> _Exercise details_:
Down to the last line, set down the listing below exactly, apart from its pictures.

> _Provided material_:
=-=-=

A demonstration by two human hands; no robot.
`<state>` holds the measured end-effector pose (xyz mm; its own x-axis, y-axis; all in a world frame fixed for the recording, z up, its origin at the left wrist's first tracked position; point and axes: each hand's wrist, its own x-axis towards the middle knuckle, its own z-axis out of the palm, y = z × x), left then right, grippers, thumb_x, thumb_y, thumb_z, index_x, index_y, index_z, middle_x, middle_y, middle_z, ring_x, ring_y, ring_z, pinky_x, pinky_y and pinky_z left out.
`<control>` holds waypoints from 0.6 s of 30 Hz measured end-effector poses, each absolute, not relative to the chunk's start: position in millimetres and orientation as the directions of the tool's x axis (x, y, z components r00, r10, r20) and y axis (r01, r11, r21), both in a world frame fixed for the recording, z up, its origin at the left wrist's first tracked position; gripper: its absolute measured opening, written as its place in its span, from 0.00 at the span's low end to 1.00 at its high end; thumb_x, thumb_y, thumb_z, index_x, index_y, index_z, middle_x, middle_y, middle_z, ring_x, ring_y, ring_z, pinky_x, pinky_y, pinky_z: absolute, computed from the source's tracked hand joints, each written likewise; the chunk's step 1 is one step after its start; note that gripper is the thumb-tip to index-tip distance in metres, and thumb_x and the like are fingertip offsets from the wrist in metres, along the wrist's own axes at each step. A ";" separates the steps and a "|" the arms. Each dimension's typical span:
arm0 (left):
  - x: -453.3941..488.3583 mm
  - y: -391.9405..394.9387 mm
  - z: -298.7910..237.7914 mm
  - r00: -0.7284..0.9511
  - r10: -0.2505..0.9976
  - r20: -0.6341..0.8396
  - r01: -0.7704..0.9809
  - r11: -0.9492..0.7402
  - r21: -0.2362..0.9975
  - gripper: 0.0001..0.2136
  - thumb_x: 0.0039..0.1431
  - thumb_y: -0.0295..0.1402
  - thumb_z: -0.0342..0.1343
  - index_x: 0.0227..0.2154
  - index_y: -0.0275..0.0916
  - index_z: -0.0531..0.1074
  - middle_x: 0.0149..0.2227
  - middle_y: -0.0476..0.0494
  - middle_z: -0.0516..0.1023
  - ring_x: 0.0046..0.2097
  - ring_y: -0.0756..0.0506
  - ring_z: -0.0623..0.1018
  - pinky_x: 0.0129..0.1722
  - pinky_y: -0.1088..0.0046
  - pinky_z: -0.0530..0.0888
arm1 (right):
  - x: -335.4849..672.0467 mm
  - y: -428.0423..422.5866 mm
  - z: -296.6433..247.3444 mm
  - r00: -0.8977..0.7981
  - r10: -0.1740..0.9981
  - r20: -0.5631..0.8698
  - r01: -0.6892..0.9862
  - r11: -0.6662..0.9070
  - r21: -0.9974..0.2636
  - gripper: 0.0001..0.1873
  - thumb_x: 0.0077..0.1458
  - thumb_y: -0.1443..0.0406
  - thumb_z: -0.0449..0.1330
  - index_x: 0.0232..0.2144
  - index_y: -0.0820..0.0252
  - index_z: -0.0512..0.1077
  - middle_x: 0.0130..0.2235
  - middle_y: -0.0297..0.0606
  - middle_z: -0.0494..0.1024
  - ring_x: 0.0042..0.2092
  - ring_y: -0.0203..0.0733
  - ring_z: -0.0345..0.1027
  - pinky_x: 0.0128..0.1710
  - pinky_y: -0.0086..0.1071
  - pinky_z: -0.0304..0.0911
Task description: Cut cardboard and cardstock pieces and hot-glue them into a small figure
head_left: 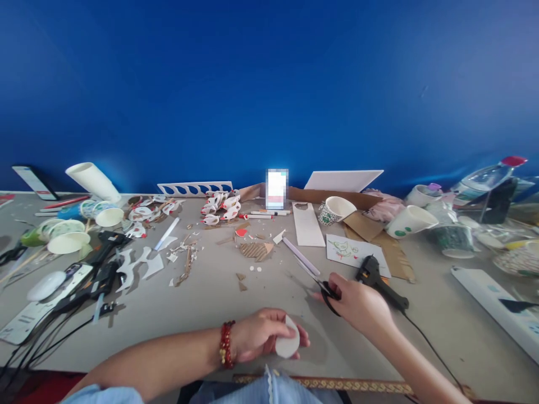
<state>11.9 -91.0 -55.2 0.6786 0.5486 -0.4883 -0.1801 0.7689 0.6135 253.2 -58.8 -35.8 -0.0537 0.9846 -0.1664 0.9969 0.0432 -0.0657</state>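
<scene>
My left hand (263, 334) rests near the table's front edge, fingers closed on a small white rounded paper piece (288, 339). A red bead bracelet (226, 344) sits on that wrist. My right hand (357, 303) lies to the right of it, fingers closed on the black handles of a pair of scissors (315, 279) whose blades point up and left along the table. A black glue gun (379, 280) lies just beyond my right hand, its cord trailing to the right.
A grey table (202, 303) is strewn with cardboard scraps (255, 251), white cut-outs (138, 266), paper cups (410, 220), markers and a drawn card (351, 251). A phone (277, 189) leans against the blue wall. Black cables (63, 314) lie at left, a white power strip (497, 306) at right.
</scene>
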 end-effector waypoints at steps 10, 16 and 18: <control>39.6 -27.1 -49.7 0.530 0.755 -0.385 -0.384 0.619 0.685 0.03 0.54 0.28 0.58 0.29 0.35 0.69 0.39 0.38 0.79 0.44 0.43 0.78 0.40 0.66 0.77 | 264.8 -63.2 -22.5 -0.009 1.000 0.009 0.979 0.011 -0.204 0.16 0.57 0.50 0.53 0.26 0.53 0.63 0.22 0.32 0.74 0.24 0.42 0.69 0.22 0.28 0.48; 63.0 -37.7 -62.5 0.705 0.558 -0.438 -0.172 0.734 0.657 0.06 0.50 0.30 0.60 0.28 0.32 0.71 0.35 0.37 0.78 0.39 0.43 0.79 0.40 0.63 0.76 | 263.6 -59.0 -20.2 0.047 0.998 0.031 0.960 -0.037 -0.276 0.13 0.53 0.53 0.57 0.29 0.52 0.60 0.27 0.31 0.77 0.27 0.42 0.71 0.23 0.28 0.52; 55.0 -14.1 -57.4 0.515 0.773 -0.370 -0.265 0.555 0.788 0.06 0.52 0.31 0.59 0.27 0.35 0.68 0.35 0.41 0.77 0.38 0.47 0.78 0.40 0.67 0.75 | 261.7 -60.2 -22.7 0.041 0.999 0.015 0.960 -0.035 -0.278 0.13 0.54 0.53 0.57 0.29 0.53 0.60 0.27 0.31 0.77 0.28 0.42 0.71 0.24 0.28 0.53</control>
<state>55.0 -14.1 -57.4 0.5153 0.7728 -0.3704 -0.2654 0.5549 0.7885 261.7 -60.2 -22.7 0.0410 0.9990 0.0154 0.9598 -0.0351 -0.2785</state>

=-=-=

> _Written solution_:
A demonstration by two human hands; no robot.
`<state>` holds the measured end-effector pose (xyz mm; its own x-axis, y-axis; all in a world frame fixed for the recording, z up, its origin at the left wrist's first tracked position; point and axes: each hand's wrist, its own x-axis towards the middle knuckle, its own z-axis out of the palm, y = z × x), left then right, grippers, thumb_x, thumb_y, thumb_z, index_x, index_y, index_z, middle_x, middle_y, middle_z, ring_x, ring_y, ring_z, pinky_x, pinky_y and pinky_z left out.
`<control>` holds waypoints from 0.6 s of 30 Hz measured end-effector poses, each absolute, not relative to the chunk's start: position in millimetres and orientation as the directions of the tool's x axis (x, y, z components r00, r10, r20) and y axis (r01, r11, r21), both in a world frame fixed for the recording, z up, its origin at the left wrist's first tracked position; gripper: its absolute measured opening, written as its place in its span, from 0.00 at the span's low end to 1.00 at its high end; thumb_x, thumb_y, thumb_z, index_x, index_y, index_z, middle_x, middle_y, middle_z, ring_x, ring_y, ring_z, pinky_x, pinky_y, pinky_z: absolute, computed from the source's tracked hand joints, each written likewise; the chunk's step 1 is one step after its start; note that gripper is the thumb-tip to index-tip distance in metres, and thumb_x and the like are fingertip offsets from the wrist in metres, along the wrist's own axes at each step. A ";" separates the steps and a "|" the arms. Each dimension's typical span:
arm0 (left):
  - x: -453.3941..488.3583 mm
  - y: -391.9405..394.9387 mm
  - z: -298.7910..237.7914 mm
  - r00: -0.7284..0.9511
  - r10: -0.2505..0.9976
  - r20: -0.6341..0.8396
  - r01: -0.7704..0.9809
  - r11: -0.9492..0.7402
  - r21: -0.2362..0.9975
  - gripper: 0.0001..0.2136
  - thumb_x: 0.0039..0.1431
  - thumb_y: -0.0295..0.1402
  - thumb_z: -0.0342..0.1343
  - index_x: 0.0227..0.2154
  - index_y: -0.0275..0.0916
  - index_z: -0.0531..0.1074
  - middle_x: 0.0149..0.2227
  - middle_y: -0.0476..0.0494
  - middle_z: -0.0516..0.1023
  - ring_x: 0.0046..0.2097
  - ring_y: -0.0756..0.0506
  - ring_z: -0.0623..0.1018
  - pinky_x: 0.0129..0.1722
  - pinky_y: -0.1088..0.0046
  - pinky_z: -0.0530..0.0888
arm1 (right):
  - x: -335.4849..672.0467 mm
  - y: -428.0423..422.5866 mm
  - z: -296.6433..247.3444 mm
  - r00: -0.8977..0.7981
  - r10: -0.1740..0.9981
  - r20: -0.5631..0.8698
  - r01: -0.6892..0.9862
  - r11: -0.6662..0.9070
  - r21: -0.9974..0.2636
  - gripper: 0.0001..0.1873
  - thumb_x: 0.0077..0.1458
  - thumb_y: -0.1443..0.0406
  - thumb_z: -0.0449..0.1330
  - index_x: 0.0232..0.2144
  - index_y: -0.0820..0.0252
  - index_z: -0.0512..0.1077
  - middle_x: 0.0130..0.2235
  - middle_y: -0.0297..0.0606
  - middle_z: -0.0494..0.1024
  - ring_x: 0.0042..0.2092
  - ring_y: -0.0203..0.0733
  - ring_z: -0.0345..0.1027
  - pinky_x: 0.0128..0.1710
  - pinky_y: -0.0086..0.1071
  - pinky_z: -0.0304..0.0911
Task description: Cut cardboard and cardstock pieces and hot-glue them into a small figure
head_left: 
<state>11.9 -91.0 -55.2 0.6786 0.5486 -0.4883 -0.1801 0.7689 0.6135 253.2 -58.8 -35.8 -0.0537 0.9846 -0.1664 0.9969 0.0432 -0.0657</state>
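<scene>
My left hand (263, 334) rests near the table's front edge, fingers closed on a small white rounded paper piece (288, 339). A red bead bracelet (226, 344) sits on that wrist. My right hand (357, 303) lies to the right of it, fingers closed on the black handles of a pair of scissors (315, 279) whose blades point up and left along the table. A black glue gun (379, 280) lies just beyond my right hand, its cord trailing to the right.
A grey table (202, 303) is strewn with cardboard scraps (255, 251), white cut-outs (138, 266), paper cups (410, 220), markers and a drawn card (351, 251). A phone (277, 189) leans against the blue wall. Black cables (63, 314) lie at left, a white power strip (497, 306) at right.
</scene>
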 end-effector waypoints at steps 10, 16 and 18: <control>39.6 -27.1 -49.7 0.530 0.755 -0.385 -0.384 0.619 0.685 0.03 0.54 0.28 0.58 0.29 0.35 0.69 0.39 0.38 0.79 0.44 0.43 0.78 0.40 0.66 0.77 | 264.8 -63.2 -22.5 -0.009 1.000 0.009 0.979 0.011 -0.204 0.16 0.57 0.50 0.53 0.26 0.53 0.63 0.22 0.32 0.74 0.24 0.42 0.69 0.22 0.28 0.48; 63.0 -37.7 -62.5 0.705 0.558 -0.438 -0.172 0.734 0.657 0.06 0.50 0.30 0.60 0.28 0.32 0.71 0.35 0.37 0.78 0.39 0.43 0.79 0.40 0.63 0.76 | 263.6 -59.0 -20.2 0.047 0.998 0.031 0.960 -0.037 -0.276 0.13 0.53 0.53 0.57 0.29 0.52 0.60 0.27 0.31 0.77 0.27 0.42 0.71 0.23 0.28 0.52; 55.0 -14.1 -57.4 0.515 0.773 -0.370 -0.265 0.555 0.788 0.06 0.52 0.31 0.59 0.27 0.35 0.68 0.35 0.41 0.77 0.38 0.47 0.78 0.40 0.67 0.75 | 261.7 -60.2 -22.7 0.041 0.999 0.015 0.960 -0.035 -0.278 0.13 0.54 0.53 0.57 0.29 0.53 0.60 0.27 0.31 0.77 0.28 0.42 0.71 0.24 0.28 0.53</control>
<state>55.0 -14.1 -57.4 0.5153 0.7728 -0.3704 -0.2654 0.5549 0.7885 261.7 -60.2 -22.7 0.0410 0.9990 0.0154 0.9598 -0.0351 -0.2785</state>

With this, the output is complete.